Inside Dentistry
December 2016
Volume 12, Issue 12

“Pay your team what they are worth, and constantly remind them that they are part of the practice ‘family,’” Shull says. “Allow your staff to be creative, provide input about how to increase the level of patient care, and offer an incentive—even if it is small—to let them know you appreciate them.”

Every staff member that an owner dentist has to replace costs the practice money, Shull advises. Therefore, retention of great employees is essential for success.

The Cash-Flow Conundrum

Limoli says that a general rule of thumb is having at least 60 days of cash on hand and 90 days in receivables to cover immediate operations. From a general business perspective, practices need to have at least two payrolls in the bank, he advises.

“It all depends on the practice and is really a question for their accountant,” notes Limoli. “Factors to consider include the practice’s fixed versus variable expenses, their payroll, and whether the practice receivables are largely coming from someplace other than the patient’s pocket (eg, insurance).”

However, purchasing habits, as well as fixed and variable expenses (see Table 2), do affect a practice’s overhead, profitability, and cash flow from month to month. For optimal profitability, the practice’s purchasing manager should plan orders and stay on budget, manage inventory, and take advantage of dealer offers and promotions, Philp says.

“The practice budget should be 5% to 7%, and an assigned purchasing manager should manage the budget with online programs from the dealer,” Philp suggests. “Many dealers will consult with the purchasing manager and assist them with setting up their budget, online tracking, and ordering.”

Levin explains that the way to begin reducing overhead is to first break it out by category (eg, supplies, laboratory fees, labor—which can be further categorized into salaries, bonuses, benefits), then compare the practice to regional national averages. If the practice’s expenses are high, it’s for one of two reasons: waste, which needs to be eliminated, or low production based on the practice resources.

“The way you bring overhead down is either by eliminating waste, which actually directly lowers overhead, or by increasing production, which lowers the overhead percentage,” Levin says. “Because overhead is expenses as a percentage of revenue, when revenue goes up, overhead goes up less, and the overhead percentage goes down.”

As far as receivables, the experts are close in their ratios, with some saying that having 1.5 times the practice production in receivables is healthy, while others prefer to see it below that.

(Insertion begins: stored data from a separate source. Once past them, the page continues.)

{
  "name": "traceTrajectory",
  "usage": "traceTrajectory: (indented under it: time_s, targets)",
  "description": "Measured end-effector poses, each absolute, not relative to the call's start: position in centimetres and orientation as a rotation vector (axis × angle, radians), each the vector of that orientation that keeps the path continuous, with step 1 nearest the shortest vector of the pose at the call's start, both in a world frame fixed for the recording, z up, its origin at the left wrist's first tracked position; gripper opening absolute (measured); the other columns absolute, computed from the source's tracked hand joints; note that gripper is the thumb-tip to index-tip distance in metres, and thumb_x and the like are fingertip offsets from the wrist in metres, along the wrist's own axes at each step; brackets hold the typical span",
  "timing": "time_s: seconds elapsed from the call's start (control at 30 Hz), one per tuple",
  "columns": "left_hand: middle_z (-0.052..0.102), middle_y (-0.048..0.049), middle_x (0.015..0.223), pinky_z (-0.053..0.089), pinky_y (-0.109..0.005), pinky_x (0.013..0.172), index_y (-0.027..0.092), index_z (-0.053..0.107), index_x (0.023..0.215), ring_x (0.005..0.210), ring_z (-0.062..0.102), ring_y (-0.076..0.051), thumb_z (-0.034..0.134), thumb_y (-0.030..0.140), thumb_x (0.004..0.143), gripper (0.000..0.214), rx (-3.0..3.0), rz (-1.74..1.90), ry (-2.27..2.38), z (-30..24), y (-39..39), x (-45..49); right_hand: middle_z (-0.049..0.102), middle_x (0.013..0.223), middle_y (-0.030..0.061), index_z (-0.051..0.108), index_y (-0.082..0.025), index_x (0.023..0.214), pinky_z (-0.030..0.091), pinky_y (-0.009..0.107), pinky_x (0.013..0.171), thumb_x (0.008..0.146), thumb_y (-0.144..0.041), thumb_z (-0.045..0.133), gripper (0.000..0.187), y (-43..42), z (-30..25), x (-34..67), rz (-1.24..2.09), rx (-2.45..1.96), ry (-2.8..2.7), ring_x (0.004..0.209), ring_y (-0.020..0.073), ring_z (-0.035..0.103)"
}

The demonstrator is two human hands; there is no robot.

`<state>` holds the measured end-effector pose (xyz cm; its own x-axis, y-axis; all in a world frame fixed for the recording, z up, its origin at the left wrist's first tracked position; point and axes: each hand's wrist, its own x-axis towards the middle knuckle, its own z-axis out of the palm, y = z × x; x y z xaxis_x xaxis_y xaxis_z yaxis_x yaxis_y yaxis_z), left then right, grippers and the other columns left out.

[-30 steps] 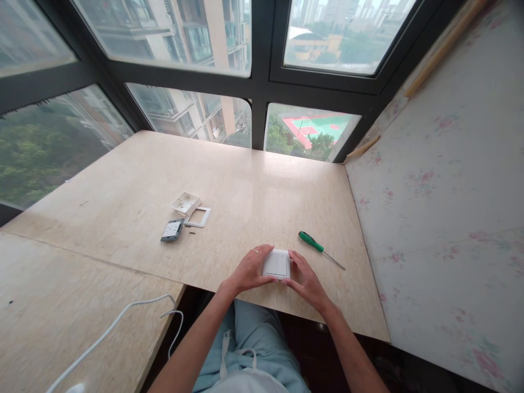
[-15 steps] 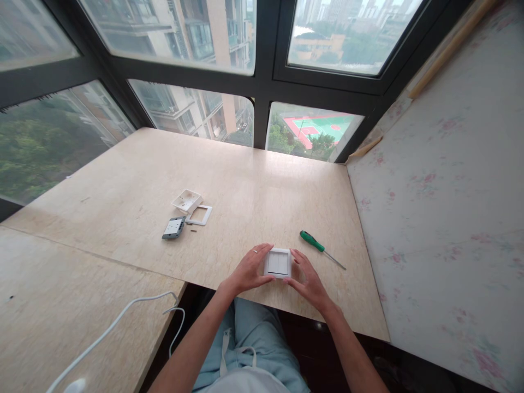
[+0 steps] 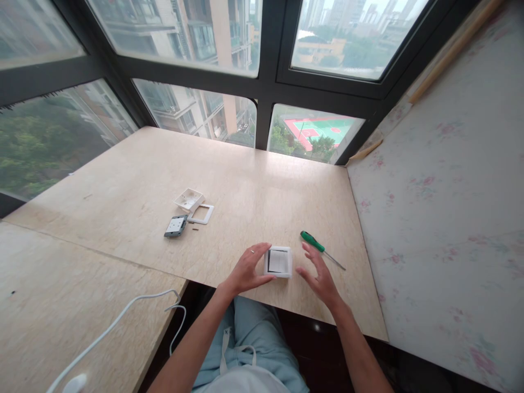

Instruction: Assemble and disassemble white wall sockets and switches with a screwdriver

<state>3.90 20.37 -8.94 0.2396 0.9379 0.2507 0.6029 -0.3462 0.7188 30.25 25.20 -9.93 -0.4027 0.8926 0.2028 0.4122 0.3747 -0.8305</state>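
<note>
Just below the middle of the frame, your left hand (image 3: pixel 249 268) grips the white square plastic wall switch (image 3: pixel 278 261) by its left edge, thumb and fingers curled round it. The switch sits on the beige stone-patterned tabletop (image 3: pixel 254 185) close to the near edge. Your right hand (image 3: pixel 321 277) hovers just right of the switch, fingers spread wide and holding nothing. It does not touch the switch.

Right of centre, beside your right fingertips, lies a green-handled screwdriver (image 3: pixel 313 240). Left of centre sit three loose parts: a white plastic back box (image 3: pixel 189 199), a white square frame (image 3: pixel 201 214) and a grey switch module (image 3: pixel 176 225). A white cable (image 3: pixel 118 319) curves through the lower left.
</note>
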Motion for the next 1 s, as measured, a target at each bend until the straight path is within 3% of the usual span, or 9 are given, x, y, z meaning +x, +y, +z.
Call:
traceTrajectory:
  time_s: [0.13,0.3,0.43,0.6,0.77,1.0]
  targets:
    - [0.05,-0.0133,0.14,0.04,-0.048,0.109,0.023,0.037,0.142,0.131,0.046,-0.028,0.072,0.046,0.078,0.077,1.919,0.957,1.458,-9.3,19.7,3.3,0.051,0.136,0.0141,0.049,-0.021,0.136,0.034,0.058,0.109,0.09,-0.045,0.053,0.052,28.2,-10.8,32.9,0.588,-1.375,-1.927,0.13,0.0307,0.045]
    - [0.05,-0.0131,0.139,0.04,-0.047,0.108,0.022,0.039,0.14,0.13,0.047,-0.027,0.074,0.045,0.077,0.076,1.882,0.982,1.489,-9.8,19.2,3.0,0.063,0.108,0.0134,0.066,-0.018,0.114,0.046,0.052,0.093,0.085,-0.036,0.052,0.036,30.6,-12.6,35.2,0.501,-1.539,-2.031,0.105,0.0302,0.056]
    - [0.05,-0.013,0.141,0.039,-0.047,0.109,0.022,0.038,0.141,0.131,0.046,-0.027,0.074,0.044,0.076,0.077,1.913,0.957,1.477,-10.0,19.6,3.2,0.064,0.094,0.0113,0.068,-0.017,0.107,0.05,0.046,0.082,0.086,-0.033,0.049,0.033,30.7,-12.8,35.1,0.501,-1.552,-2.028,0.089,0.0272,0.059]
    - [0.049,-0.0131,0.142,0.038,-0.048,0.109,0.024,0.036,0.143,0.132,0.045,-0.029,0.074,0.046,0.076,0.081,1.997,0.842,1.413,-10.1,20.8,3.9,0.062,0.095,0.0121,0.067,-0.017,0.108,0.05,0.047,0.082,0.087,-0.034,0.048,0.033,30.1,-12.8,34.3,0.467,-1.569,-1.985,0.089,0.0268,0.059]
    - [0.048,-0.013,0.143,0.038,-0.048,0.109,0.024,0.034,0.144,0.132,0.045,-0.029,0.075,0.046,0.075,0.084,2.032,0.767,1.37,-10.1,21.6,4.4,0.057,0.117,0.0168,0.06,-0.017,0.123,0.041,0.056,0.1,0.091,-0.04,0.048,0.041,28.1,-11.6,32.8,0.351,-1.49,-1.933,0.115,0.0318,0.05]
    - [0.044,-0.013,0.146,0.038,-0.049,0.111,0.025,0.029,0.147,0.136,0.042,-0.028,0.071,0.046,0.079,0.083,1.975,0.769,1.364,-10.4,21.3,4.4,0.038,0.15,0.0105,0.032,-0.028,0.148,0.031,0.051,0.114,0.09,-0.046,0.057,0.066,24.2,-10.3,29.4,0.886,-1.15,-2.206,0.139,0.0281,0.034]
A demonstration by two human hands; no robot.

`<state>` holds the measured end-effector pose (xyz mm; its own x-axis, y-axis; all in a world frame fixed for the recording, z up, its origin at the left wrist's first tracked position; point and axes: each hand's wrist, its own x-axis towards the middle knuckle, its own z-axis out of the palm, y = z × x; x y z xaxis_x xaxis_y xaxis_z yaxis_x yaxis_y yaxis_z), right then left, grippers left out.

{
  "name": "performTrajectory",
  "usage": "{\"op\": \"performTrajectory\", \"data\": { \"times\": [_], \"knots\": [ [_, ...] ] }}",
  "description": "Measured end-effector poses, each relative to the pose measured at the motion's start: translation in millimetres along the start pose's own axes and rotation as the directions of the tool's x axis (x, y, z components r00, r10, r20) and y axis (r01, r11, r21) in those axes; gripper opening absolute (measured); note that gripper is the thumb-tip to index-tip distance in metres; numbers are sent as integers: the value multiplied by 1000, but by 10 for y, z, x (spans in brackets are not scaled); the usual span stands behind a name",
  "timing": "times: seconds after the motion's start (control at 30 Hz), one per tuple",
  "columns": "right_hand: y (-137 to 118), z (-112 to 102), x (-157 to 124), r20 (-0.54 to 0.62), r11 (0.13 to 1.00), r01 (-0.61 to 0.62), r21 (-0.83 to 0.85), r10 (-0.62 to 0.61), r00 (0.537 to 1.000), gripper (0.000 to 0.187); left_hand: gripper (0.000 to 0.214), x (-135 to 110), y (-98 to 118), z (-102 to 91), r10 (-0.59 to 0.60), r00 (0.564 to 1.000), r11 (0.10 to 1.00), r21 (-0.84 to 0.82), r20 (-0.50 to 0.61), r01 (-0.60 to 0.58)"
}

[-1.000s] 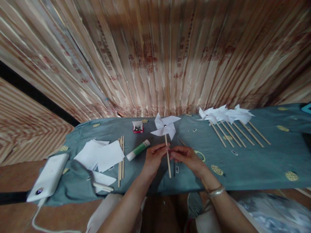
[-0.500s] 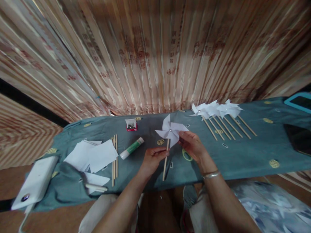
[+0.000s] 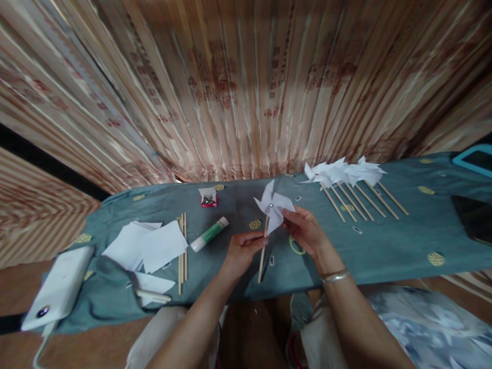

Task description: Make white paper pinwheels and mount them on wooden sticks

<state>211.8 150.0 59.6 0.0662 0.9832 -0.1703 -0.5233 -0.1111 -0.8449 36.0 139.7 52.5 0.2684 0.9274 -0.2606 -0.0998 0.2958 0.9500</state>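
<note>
My left hand (image 3: 241, 251) is closed round the wooden stick of a white paper pinwheel (image 3: 273, 207), holding it upright over the teal cloth. My right hand (image 3: 305, 229) pinches a lower right blade of the same pinwheel with thumb and fingers. A silver pin shows at the pinwheel's centre. A metal bangle circles my right wrist.
Several finished pinwheels (image 3: 343, 173) lie at the back right. A green glue stick (image 3: 209, 233), a small red box of pins (image 3: 207, 198), loose sticks (image 3: 182, 248), white paper squares (image 3: 148, 245) and a white power bank (image 3: 57, 289) lie to the left. A dark phone (image 3: 472, 218) sits right.
My right hand left the stick and went up to the pinwheel's blades. The wheel has turned, its blades now at a different angle. The view shifted slightly.
</note>
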Motion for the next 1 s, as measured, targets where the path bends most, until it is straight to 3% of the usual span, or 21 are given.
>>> {"op": "performTrajectory", "data": {
  "times": [0.43,0.73,1.0],
  "knots": [
    [56,100,-64,62,996,-38,-85,43,997,31,27,0,-13,-3,6,1000,1000,10,-30,-6],
    [7,-63,-12,-49,998,35,-53,-37,998,31,27,-13,27,-46,-25,998,1000,14,-55,26],
    [21,-20,-30,-17,997,39,-67,-40,999,31,27,-33,42,-33,-22,998,1000,5,-58,22]
  ]
}}
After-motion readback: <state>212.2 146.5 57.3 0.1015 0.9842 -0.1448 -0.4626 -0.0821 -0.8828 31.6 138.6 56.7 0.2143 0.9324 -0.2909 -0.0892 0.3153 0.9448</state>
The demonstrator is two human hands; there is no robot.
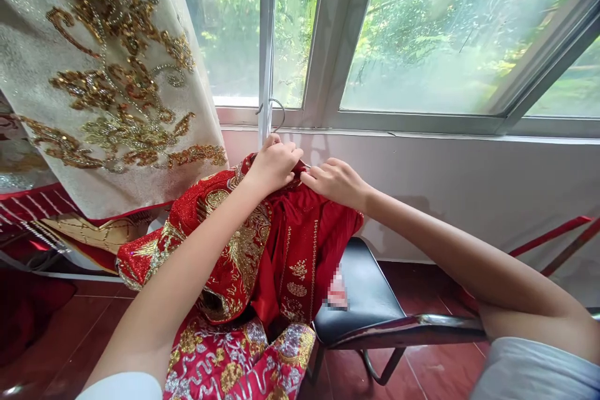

According to Kirk Behrendt, founder and CEO of ACT Dental, most of his clients carry receiveables of 75% to 80% of their production. And, when it comes to collecting those receivables, there is no reason ever, he says, to extend payment beyond 90 days. The only exception might be instances of phased treatment. In those instances, receivables, and therefore payments, would be based on the treatment phase.

“I would love to have zero accounts receivable, but they usually equal about one month’s production,” Margeas observes. “Our financial arrangements are that patients pay for 50% of their restorations up front, and 50% at the seating appointment. If they have insurance, we’ll bill the insurance company first.”

The Expense Headache (and Heartache) of Insurance Billing/Coding Issues

Simply stated, as participatory benefit plans (eg, PPOs, EPOs, etc.) dominate the marketplace, dentists will continue to have their usual and customary fees challenged. In essence, the days of annually raising fees by a certain percentage are dead and gone, observes Limoli.

If practices are “out of network” but willing to accept the patient’s network fee discount, then they cannot list their full fee on the claim; they must list the discounted network fee they are willing to accept as payment in full. Further, it doesn’t matter if they are in or out of network: the claim must tell the truth, and the numbers must speak for themselves.

“The numbers can’t say one thing and a narrative say something else,” Limoli explains. “Taking the patient’s insurance, logistically, is no different than taking a credit card in a true retail environment. You charge for what the patient has received, the same way you would charge a customer’s account for exactly what they purchased.”

He admits that as the economy tightens, unscrupulous advisors search for new and creative ways of dancing around the fact that without insurance, many patients wouldn’t seek even basic preventive dental care. However, insurance billing and coding must be as simplified and streamlined as possible to avoid headaches and heartaches, he says.

“Medical billing for dental procedures is but one example,” Limoli suggests. “Some ‘advisors’ teach using a medical billing code when taking a CBCT—as if you’re searching for potentially clogged arteries—when in fact you’re actually placing an implant.”

Easing the heartache can be as simple as shifting from the overall concept of “production” to “collection,” Limoli says. The write-off is an emotional number that means nothing other than manipulative heartache.